# Required action
Report back every line from the entries below in which the word "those" occurs.

Items from a dataset:
▶

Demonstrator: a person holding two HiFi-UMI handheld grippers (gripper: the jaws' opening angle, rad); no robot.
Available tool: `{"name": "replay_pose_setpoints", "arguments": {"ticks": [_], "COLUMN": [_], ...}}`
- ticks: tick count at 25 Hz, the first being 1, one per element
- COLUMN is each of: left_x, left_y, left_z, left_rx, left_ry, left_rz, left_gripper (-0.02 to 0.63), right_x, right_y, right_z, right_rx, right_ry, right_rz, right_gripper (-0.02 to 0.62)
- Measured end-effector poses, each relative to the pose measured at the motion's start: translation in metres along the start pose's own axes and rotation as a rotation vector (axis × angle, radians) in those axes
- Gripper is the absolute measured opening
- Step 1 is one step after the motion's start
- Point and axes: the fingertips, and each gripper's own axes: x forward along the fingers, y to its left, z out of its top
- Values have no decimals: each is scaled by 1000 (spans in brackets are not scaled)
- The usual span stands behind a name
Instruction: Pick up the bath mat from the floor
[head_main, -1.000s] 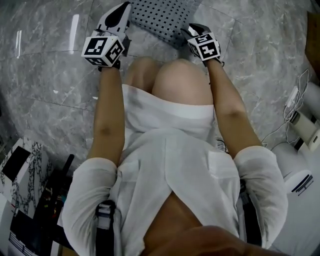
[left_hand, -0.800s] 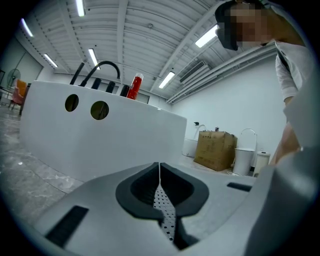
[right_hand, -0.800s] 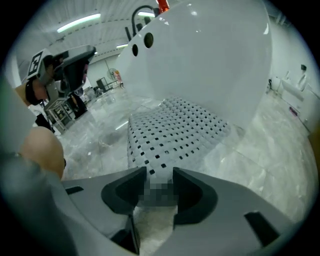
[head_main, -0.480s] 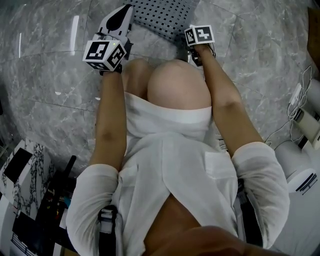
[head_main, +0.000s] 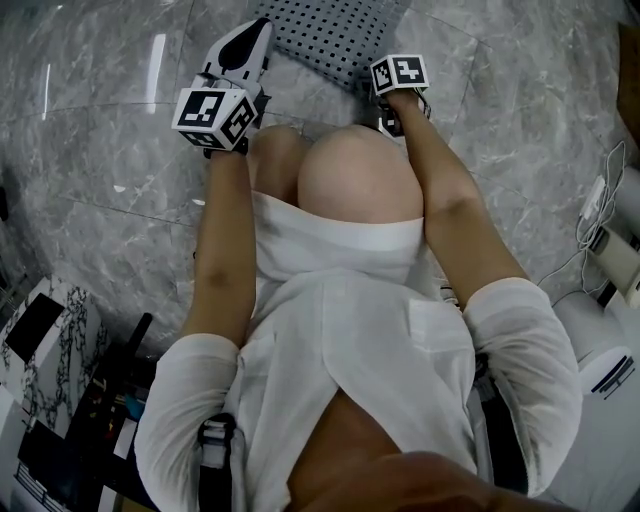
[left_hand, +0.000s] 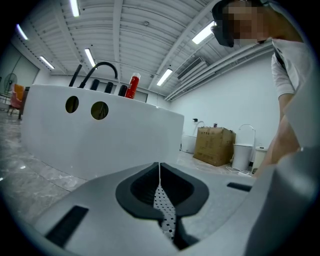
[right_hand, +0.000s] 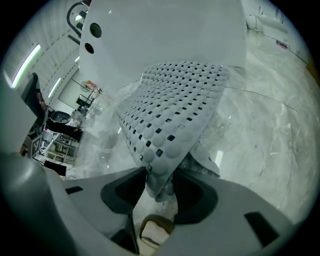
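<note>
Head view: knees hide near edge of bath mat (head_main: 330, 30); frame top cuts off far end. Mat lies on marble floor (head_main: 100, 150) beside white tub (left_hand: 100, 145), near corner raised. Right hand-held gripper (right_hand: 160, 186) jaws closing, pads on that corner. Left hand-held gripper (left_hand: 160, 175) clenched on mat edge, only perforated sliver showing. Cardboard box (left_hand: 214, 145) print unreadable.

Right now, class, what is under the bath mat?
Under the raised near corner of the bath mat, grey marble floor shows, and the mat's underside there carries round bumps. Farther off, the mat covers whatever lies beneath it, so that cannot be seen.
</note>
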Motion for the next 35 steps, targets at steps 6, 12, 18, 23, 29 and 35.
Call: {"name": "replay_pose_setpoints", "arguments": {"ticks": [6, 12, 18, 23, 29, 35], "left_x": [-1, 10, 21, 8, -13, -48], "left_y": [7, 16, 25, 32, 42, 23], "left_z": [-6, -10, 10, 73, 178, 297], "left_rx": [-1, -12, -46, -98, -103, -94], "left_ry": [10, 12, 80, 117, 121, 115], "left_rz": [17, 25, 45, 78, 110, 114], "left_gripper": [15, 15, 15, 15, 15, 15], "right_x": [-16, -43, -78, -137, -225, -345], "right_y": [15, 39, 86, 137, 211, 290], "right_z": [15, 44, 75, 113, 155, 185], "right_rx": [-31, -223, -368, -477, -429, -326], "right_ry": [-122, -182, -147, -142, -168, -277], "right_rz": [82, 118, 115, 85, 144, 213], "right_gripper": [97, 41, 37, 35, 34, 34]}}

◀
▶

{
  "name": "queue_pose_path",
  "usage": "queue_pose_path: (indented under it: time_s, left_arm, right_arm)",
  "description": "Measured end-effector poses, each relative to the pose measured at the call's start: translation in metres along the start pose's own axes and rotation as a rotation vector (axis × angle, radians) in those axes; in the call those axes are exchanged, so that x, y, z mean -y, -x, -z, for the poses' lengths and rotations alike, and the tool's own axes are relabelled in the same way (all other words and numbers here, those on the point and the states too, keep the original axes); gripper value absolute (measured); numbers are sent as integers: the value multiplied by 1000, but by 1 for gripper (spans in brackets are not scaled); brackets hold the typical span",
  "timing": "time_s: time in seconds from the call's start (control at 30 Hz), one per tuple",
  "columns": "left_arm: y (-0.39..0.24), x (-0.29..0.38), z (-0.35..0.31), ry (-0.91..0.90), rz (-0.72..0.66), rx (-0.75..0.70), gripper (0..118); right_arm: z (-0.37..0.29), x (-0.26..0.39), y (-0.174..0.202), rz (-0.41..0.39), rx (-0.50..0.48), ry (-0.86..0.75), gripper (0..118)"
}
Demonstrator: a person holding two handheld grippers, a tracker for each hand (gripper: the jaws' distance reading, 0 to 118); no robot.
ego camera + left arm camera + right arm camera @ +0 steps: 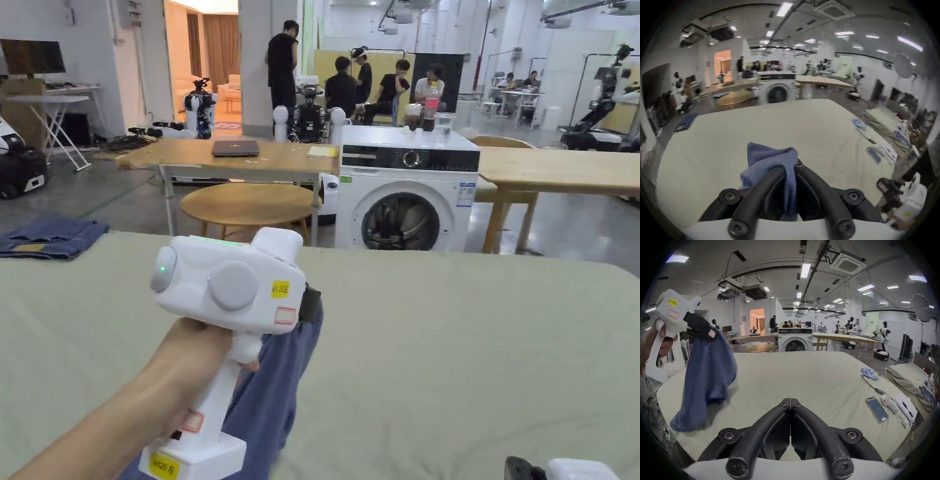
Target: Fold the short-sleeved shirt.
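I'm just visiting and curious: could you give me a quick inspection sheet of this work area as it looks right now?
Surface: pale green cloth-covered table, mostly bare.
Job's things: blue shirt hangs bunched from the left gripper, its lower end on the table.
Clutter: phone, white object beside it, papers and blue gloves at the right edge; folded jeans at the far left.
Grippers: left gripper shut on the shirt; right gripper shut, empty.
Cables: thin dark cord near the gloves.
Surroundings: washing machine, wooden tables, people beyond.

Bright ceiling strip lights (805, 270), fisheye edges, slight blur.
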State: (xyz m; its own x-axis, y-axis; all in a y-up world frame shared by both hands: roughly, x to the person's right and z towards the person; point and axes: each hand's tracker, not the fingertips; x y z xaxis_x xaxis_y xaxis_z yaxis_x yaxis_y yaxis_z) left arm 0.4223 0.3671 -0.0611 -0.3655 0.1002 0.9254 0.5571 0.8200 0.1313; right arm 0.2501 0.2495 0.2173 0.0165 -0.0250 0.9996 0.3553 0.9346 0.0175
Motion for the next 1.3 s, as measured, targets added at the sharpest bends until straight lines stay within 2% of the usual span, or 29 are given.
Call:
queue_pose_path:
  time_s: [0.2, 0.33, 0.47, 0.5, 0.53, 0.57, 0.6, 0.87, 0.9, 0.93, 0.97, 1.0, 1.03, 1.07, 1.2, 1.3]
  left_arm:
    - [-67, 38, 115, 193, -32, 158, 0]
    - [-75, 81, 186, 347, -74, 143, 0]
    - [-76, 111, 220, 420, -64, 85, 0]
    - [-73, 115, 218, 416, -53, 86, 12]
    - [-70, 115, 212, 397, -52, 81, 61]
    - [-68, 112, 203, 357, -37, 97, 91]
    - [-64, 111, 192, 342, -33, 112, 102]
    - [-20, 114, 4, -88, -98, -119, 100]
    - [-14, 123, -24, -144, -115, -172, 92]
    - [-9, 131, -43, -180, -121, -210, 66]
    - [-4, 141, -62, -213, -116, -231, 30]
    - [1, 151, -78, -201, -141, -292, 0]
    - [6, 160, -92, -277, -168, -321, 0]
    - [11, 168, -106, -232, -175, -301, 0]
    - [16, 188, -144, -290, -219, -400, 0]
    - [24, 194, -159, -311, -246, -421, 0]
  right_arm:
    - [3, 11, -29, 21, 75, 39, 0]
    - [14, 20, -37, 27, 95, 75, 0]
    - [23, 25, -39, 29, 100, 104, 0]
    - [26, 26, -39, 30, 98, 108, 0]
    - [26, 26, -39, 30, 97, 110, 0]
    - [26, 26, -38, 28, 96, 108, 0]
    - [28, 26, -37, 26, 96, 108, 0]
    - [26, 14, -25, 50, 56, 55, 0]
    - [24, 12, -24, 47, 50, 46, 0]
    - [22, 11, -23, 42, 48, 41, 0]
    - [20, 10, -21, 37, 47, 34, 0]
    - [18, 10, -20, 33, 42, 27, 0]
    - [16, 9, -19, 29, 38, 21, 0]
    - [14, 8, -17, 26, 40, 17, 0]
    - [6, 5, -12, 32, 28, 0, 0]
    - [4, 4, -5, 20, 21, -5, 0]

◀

# Expected output
- Measured end-effector poses, each relative to the pose measured at the motion's start: translation in metres along the start pose's own axes and rotation as a rotation vector (axis × angle, radians) in those axes
  "description": "Measured end-effector poses, each relative to the pose measured at the call's start: translation in metres along the start pose's own axes and rotation as a rotation vector (axis × angle, radians) in those axes; in the call those axes are exchanged, so that x, y, z mean -y, -x, -z, for the poses' lengths and rotations alike, and the tool's own axes are relabelled in the same way (all other words and numbers here, those on the point and the states too, keep the original axes); gripper value absolute (measured); numbers are sent as integers: the value multiplied by 1000, but by 1 for gripper (spans in brackets are not scaled); brackets hold the typical span",

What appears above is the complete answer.